It'd taken Quentin less time to wake up than expected, Ian found out when he walked in the room. He barked the command to turn on the lights to make sure, relief filling him at seeing Quentin alive.

Quentin was predictably less than happy to see him, but Ian wasn't Travers. It'd take far more than posturing to get him to move from the room's only exit. And Quentin knew it — they'd spent too many years together for him not to. The only way he was getting past that door was if he killed Ian.

"You win," Quentin said, with a bitter twist of lips. "I'll shut down."

"Quentin, no, wait. Please. Hear me out." Ian just needed to give him the cards and tell him of the chip. The questions he'd hoped to ask weren't important; he wouldn't have liked the answers anyway.

Quentin looked at him intently, no hint of fondness it his posture. It was better this way, Ian supposed. No more pretending. "What do you want from me, Ian?" His voice was as dispassionate as Ian had ever heard it. "What are we doing here?"

Ian asked him if he was hungry, an impulse that dated back to the day they'd met. Quentin had been hungry then too, nearly having burnt down his kitchen, wanting to borrow a protein bar. Ian had always prided himself on having offered him something better, then.

Nothing but an illusion.

"—Offering me a last meal before you ship me off?"

Quentin might as well have punched him. The memory of him trembling, begging for death because he thought that was the best Ian would grant him, was far too vivid in Ian's mind. He couldn't let Quentin believe that'd be his fate for a moment longer. "I'm not shipping you off anywhere. You're free to go. I just — I understand." But he still needed Quentin to stay for just long enough to give him the credits, to tell him about the chip. "Give me just five minutes to explain, and then you can go. Please. Is that alright?"

The stammering agreement, Quentin's tentative, "I could go for that food," was more trust than Ian deserved.
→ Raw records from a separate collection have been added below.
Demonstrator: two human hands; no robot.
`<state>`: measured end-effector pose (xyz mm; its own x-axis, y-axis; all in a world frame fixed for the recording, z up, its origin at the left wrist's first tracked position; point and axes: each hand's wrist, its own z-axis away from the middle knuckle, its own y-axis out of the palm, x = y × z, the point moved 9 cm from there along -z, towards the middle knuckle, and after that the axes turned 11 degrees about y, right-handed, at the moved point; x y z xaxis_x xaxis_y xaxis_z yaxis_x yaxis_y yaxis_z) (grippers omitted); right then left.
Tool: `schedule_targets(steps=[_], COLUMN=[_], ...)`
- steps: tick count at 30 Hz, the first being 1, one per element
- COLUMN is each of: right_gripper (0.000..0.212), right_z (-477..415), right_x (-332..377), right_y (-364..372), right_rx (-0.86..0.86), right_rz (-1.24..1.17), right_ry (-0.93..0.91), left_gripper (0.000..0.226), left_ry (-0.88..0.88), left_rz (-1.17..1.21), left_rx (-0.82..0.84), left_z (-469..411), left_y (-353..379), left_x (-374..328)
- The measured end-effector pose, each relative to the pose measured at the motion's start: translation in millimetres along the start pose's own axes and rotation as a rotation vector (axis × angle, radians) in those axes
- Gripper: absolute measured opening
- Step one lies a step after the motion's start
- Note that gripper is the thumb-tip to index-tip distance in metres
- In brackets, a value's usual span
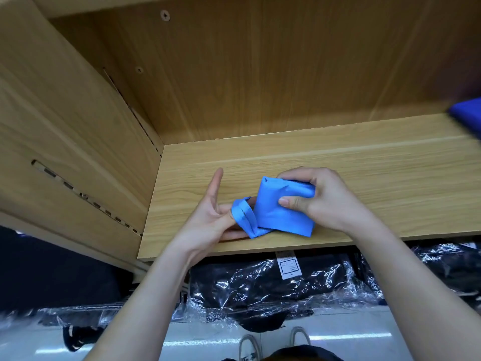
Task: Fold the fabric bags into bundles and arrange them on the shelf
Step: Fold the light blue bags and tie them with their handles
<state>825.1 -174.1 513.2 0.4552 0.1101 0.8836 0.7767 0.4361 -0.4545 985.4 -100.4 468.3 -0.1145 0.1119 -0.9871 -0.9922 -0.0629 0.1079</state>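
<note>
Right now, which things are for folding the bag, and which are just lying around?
For the job: light blue bag, gripped by the right hand; its strap, held by the left hand; the wooden shelf; perhaps the blurred dark blue fabric on the shelf.
Just lying about: black plastic-wrapped packs below; shoes on the floor.

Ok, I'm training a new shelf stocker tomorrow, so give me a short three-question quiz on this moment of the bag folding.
1. True or false: the right hand grips the light blue bundle.
2. Multiple choice: the bundle's strap is held by A) the left hand, B) the right hand, C) neither hand.
3. Fill in: the bundle rests on a wooden ____.

Key: 1 true. 2 A. 3 shelf.
</note>
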Motion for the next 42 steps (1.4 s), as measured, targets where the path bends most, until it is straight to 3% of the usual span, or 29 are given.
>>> schedule_targets(steps=[6, 11, 16, 20, 24, 30, 32, 36, 37, 39, 42], right_gripper=[0.027, 0.030, 0.029, 0.029, 0.025, 0.022, 0.023, 0.020, 0.019, 0.025, 0.045], right_z=[-7, -3, -3, -3, -1, 8, 11, 16, 16, 10, 2], right_x=[16, 22, 27, 31, 39, 50, 53, 66, 68, 62, 37], right_y=[13, 21, 23, 28, 38, 45, 49, 63, 65, 61, 31], right_rx=[0.023, 0.047, 0.064, 0.077, 0.106, 0.137, 0.154, 0.150, 0.144, 0.132, 0.138], right_rz=[0.232, 0.310, 0.404, 0.495, 0.625, 0.739, 0.786, 0.924, 0.957, 0.832, 0.132], right_ry=[-0.084, -0.130, -0.121, -0.126, -0.197, -0.225, -0.232, -0.332, -0.357, -0.343, -0.129], left_gripper=[0.095, 0.092, 0.063, 0.038, 0.029, 0.028, 0.027, 0.012, 0.012, 0.015, 0.026], left_ry=[0.082, 0.222, 0.253, 0.232, 0.248, 0.110, 0.113, 0.183, 0.172, 0.094, 0.002], left_rz=[-0.199, -0.454, -0.342, -0.429, -0.618, -0.282, -0.394, -0.976, -1.026, -0.888, -0.454], left_rx=[0.136, -0.027, -0.245, -0.227, -0.144, -0.197, -0.170, -0.053, -0.058, -0.106, -0.192], left_z=[-3, -3, 6, 10, 9, 16, 15, 11, 10, 6, 7], left_y=[14, 5, -1, 1, 3, -1, -1, 7, 7, -3, -17], left_x=[-1, -11, -31, -37, -41, -31, -33, -59, -61, -56, -38])
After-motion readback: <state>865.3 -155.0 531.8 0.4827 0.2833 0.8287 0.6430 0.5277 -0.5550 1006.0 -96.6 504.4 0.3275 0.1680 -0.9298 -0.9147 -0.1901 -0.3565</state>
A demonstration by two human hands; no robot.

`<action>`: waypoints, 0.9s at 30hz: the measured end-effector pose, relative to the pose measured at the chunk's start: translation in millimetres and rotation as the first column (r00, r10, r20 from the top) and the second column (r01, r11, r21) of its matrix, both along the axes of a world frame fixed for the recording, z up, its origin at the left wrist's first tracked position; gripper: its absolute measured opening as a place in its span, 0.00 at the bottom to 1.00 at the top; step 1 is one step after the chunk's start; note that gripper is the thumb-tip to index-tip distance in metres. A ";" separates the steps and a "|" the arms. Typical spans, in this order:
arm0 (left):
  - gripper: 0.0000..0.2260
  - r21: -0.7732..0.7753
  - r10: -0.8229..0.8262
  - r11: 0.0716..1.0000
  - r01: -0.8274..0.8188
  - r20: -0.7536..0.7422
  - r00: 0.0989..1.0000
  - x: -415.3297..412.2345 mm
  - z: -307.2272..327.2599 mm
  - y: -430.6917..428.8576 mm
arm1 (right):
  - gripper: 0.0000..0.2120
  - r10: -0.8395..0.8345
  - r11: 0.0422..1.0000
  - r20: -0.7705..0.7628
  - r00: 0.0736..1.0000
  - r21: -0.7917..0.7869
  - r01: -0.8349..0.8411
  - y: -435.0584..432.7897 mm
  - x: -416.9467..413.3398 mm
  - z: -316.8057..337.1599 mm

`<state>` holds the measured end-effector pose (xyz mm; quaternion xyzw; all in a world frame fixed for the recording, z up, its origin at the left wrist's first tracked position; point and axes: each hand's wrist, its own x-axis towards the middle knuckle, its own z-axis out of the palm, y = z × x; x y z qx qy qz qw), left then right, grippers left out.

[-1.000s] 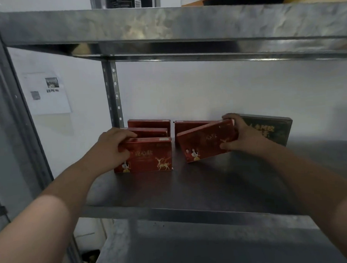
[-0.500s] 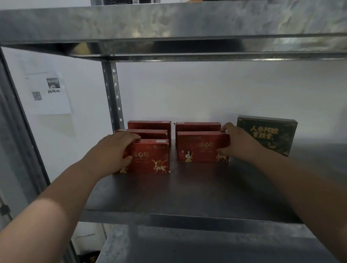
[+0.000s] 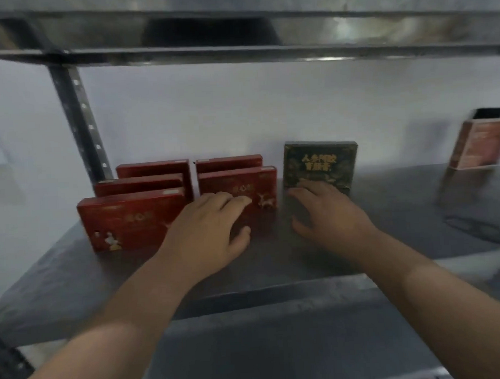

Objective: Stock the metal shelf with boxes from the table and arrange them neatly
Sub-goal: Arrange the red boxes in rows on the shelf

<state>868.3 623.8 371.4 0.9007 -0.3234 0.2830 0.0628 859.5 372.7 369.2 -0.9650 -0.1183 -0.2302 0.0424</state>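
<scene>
Both hands have let go of the front boxes and drawn back, and I now see them spread over the grey metal shelf (image 3: pixel 387 212), holding nothing. Five flat red cardboard boxes (image 3: pixel 130 220) stand upright in two rows at the back left, a dark green box (image 3: pixel 320 164) just right of them. My left hand (image 3: pixel 207 234) hovers before the right row, my right hand (image 3: pixel 330 214) near the green one.

Bare hands (image 3: pixel 207 234), forearms unsleeved

Five red boxes (image 3: pixel 132 220) standing on metal shelf (image 3: pixel 387 212); one dark green box (image 3: pixel 320 164); one reddish box (image 3: pixel 480 145) far right; two hands.
</scene>
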 end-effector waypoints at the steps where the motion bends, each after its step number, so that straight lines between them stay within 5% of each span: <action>1: 0.24 0.011 -0.033 0.999 0.034 -0.017 0.999 -6.4 -2.7 -12.7 | 0.25 -0.008 1.000 -0.001 1.000 0.009 0.008 -6.6 -13.5 -4.5; 14: 0.21 0.053 -0.489 0.860 0.508 -0.200 0.849 -148.2 -94.0 -225.4 | 0.16 -0.365 0.923 -0.018 0.931 0.126 0.364 -141.8 -263.9 -110.7; 21: 0.18 0.111 -0.605 0.678 0.727 -0.477 0.637 -264.7 -185.5 -348.7 | 0.14 -0.590 0.709 -0.420 0.690 0.138 0.691 -211.5 -431.8 -205.5; 27: 0.24 0.186 -0.629 0.451 0.873 -0.628 0.458 -364.2 -244.9 -424.2 | 0.17 -0.675 0.447 -0.581 0.455 0.168 0.879 -228.4 -553.1 -258.4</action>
They sat just as he had with Ulla, Ian on the floor, Quentin on the bed. He almost regretted asking Quentin if he could heat up the can until Quentin replied, "I'm a regular household appliance. I bet I could even use my left hand as a can opener, if this weren't easy open."

Ian tried to laugh, but the sound that came out was wilder, wounded, on its knees. "I sold the house," he said instead of trying to make small talk. He didn't know how long Quentin would allow this conversation to go on. Telling him about the practical aspects of fleeing to safety was paramount.

"Wow," was Quentin's only reply.

He held out the cards, keeping one for himself. "There's fifty thousand credits in each, and they're untraceable. That should help when establishing a new identity." Still not enough, given the state of Quentin's face and arm, for prosthetics and bribes. "But I'd still advise you to buy something easy to carry and easy to sell, so you can start building on that identity in a way that looks legitimate. Stop me if this is knowledge you already have, I..." He paused, realising he knew nothing about the man he'd been married for eight years. "I don't know what your skills are."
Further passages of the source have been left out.